4 · Den Besucher etwas tun lassen

  • Termin buchen — Ein funktionierender Kalender auf der Seite — Gastgeber, Verfügbarkeit, Termintypen, Erinnerungen. Die Buchung landet dort, wo auch Ihre Leads landen.
  • KI-Chat und KI-Frage-Feld — der Assistent, platziert wie jede andere Aktion.
  • Web-Push-Opt-in — Der Hinweis, der Abonnenten sammelt.

5 · Etwas ändern, ohne etwas anzuzeigen

  • JavaScript — Wenn die Änderung kein Inhalt ist.
  • Auf URL weiterleiten — Eine Zielgruppe ganz woandershin schicken.
  • Serverseitige Entscheidung — Die Engine über HTTP fragen und die Antwort selbst rendern, bevor die Seite den Browser erreicht.
  • Webhook — Einem anderen System mitteilen, dass dieser Besucher gepasst hat.
Die Liste der Aktionen enthält außerdem Image, Replace text (Suchen und Ersetzen auf einer ganzen Seite), Storage und Send event. Sie funktionieren wie die anderen — Aktion wählen, Formular ausfüllen, Kampagne ausrichten —, und eigene Seiten dazu sind in Arbeit.

Wo es auf der Seite erscheint

  • Platzhalter — Markieren Sie eine Stelle auf Ihrer Seite einmal und richten Sie dann jede Aktion über ihren Namen darauf aus.
  • Content-Platzierungen — Inhalte in eine bestehende Seite einbetten.
  • Wo Inhalte erscheinen — Platzierung, Auslöser und Timing.
  • Häufigkeitsbegrenzungen — Ohne Einstellungen erscheint ein Popup bei jedem Seitenaufruf, für immer. So sagen Sie „genug“.

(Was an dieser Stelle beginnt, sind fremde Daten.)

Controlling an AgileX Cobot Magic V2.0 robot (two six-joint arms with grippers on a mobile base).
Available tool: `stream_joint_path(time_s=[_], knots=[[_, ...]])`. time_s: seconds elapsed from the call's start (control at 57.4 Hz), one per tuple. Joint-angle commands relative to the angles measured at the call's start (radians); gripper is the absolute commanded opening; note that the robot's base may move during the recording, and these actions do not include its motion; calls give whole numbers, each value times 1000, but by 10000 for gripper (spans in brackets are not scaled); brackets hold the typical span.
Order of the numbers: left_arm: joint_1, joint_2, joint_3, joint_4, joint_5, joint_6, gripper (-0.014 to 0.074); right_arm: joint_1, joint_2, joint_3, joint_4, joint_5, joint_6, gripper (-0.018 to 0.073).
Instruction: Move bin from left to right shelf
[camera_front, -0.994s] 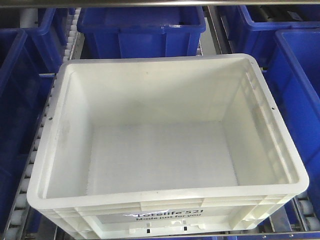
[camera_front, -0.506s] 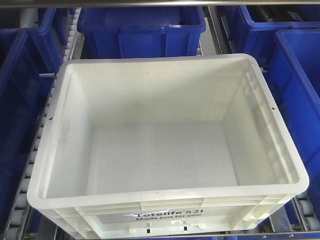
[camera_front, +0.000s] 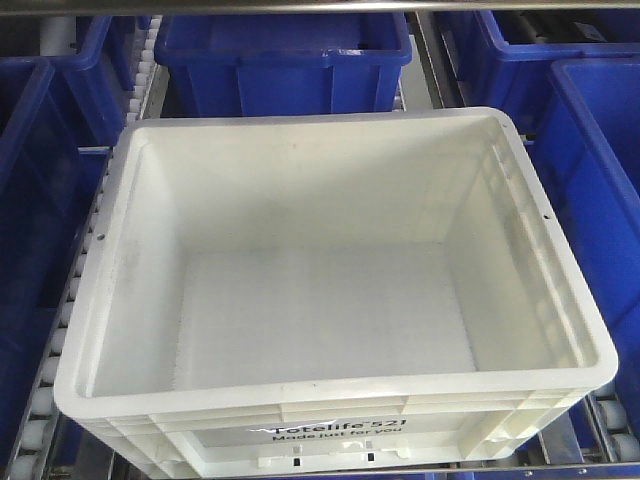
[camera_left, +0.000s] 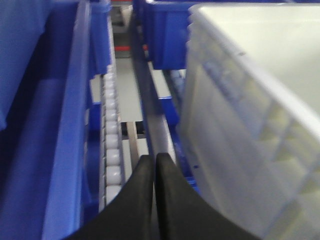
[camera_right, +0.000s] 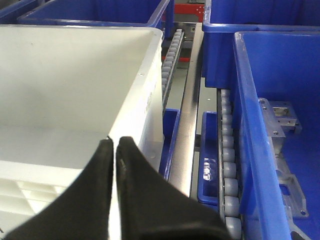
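Hovering w/ jaws pressed together, holding nothing: left gripper (camera_left: 154, 161) beside bin (camera_left: 260, 125), right gripper (camera_right: 114, 145) over its rim.

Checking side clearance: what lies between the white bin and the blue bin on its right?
In the right wrist view, a metal rail and roller lane.

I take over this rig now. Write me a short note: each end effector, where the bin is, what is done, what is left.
Left end effector: shut, holding nothing, low beside the bin's left wall, over a roller lane.
Right end effector: shut, empty, at the bin's near right corner, above its rim.
Bin: empty, sitting on the rollers among blue bins, printed side toward the front camera.
Done: arms are placed on either side of the bin; no grip yet.
Left: take hold of the bin, lift it out, carry it to the right shelf, which I cannot identify in these views.
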Motion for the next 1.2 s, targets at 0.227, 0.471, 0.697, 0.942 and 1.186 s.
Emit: stream_joint_path(time_s=[0.227, 0.471, 0.697, 0.942, 1.186], knots=[[25, -54, 156, 116, -298, -161, -6, -4, 6, -24, -13, -66, -1, -8], [27, -54, 230, 161, -433, -163, -6, -4, 6, -24, -13, -66, -1, -8], [27, -54, 229, 207, -446, -163, -6, -4, 6, -24, -13, -66, -1, -8], [27, -54, 229, 207, -440, -163, -6, -4, 6, -24, -13, -66, -1, -8], [27, -53, 228, 207, -435, -163, -6, -4, 6, -24, -13, -65, -1, -8]])
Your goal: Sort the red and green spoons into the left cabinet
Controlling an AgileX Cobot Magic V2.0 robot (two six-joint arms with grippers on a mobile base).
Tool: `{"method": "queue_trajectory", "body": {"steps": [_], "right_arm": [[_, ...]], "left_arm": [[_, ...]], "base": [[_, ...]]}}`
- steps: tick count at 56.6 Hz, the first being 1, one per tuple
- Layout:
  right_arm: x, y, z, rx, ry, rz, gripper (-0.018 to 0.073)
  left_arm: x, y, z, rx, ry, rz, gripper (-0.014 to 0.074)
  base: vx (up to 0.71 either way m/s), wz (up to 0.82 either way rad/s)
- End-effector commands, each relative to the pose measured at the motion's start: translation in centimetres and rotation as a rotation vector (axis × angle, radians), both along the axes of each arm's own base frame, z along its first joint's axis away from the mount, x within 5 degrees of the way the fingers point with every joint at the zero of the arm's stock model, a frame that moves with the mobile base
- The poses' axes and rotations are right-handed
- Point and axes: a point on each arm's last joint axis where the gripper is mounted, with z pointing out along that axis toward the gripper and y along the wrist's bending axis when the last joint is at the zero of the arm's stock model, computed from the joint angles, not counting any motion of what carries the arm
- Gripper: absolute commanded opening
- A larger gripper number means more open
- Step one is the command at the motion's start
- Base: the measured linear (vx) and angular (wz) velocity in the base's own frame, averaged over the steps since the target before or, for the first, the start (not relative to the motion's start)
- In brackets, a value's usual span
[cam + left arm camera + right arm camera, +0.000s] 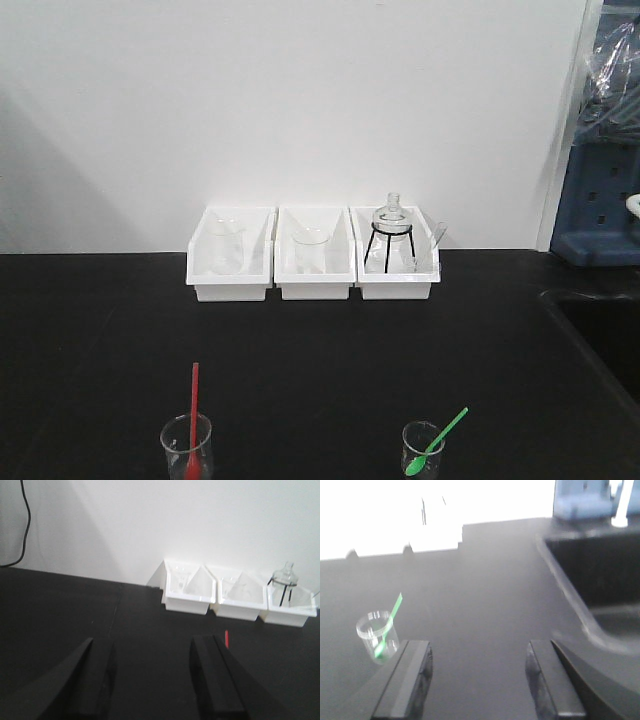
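My left gripper (150, 675) and right gripper (477, 675) were wide open and empty. The red spoon (194, 400) stood in a beaker (187, 450), lower left of the front view; the green spoon (447, 428) leaned lower right. The cabinet was out of view. I judged it best to pinch the handle above the rim and lift straight.

No writing, label, brand, number or sign can be read anywhere, whether on the bins (315, 268), the beakers (187, 447) or the worktop (300, 350).
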Motion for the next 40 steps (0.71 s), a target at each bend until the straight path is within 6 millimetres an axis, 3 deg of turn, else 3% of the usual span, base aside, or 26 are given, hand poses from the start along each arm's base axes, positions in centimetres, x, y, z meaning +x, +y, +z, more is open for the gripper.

Ein Design für mehrere Aufgaben nutzen

  • Content-Editor & Varianten — die Editoren, dynamische Variablen, Split Cases, bedingte Inhalte, die Vorlagensprache.
  • Dynamische Variablen — „Willkommen zurück, {{first_name}}“ — Besucherdaten in jedem Text.
  • Split Cases — Zwei Versionen eines Designs, gegeneinander getestet.
Jede Aktion braucht einen Ort, an dem sie erscheint, bevor sie live gehen kann. Eine Aktion ohne Platzierung und ohne Popup-Position wird beim Veröffentlichen blockiert, statt still auf der Website zu scheitern — wenn sich eine Kampagne nicht veröffentlichen lässt, liegt es meist daran.